The world’s largest retailer is embracing the conversation. Just recently Wal-Mart added customer reviews to Walmart.com. Yesterday, Wal-Mart launched the “Roommate Style Match” group on Facebook, with the hopes to engage Facebook‘s college-age customers.
Wal-Mart said it expects to keep the “Roommate Style Match” Facebook group active until October 31, in hopes of capturing a good chunk of the back-to-school spend. According to a study conducted last year by the National Retail Federation, the average first-year college student spent $1,112.62, mainly on electronics and home furnishings.
The Wal-Mart Facebook group is being launched a month after Wal-Mart launched its “Site to Store” program, which lets customers order products on its Web site and have them shipped to a local Wal-Mart store for free.
The activities in this group let you take a quiz to determine your dorm style. You’ll then be given a list of items (sold at Wal-Mart) that are recommended for you, based on your style.
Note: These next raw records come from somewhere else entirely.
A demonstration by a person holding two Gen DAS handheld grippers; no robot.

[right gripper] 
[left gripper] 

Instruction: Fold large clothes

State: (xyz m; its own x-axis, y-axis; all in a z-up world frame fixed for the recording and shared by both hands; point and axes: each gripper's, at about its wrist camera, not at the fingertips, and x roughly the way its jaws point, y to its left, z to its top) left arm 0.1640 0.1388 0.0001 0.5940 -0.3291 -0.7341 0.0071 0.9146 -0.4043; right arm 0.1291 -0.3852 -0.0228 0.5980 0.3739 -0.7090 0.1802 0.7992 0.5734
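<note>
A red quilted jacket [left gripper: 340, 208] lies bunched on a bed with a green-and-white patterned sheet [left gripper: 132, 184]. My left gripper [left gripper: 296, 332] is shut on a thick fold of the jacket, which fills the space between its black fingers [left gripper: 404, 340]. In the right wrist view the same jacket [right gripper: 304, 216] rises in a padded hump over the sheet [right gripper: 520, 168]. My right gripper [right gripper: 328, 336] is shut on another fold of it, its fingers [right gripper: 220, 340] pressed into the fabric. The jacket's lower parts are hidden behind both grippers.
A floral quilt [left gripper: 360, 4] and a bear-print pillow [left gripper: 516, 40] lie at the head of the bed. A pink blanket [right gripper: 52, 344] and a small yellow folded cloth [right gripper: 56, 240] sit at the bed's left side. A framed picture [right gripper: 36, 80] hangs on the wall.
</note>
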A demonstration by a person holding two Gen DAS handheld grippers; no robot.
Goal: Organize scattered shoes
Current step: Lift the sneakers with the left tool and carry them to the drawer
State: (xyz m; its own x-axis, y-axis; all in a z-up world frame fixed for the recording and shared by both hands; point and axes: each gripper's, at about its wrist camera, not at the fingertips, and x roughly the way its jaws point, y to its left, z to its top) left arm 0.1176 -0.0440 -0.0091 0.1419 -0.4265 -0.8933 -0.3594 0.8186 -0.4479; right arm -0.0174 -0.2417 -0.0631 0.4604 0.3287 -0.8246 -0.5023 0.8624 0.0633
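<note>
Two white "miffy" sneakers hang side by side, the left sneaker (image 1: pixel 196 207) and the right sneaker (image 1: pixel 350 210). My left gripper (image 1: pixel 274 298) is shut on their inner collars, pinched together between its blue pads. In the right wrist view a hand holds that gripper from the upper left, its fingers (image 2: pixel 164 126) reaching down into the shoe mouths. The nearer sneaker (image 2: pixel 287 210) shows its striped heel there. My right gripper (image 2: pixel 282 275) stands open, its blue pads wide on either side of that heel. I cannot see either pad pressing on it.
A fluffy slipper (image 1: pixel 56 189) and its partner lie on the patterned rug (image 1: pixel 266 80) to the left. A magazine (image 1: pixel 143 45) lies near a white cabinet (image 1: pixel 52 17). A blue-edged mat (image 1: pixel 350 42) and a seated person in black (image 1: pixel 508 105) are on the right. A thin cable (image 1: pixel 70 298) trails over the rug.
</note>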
These recommendation lists are downloadable, and also provide direct links to Wal-Mart’s retail site. To make it social, though, you’ll also be able to mesh styles with your roommate. Promoted in this group are eco-friendly products, as well as “Soundcheck” which is Wal-Mart’s website showcasing musical performances from singers like Bon Jovi and Mandy Moore.
Hopefully college students will have more luck joining the group than I did. I did a search for “Roommate Style Match” on Facebook and could not find the group. (Anyone who does, please add a link in the comments.)
I wonder how receptive college students will be to Wal-Mart’s new group. With the exception of this one, most groups found searching for Wal-Mart are quite uncomplimentary. How would you rate their chances of success in fostering conversation?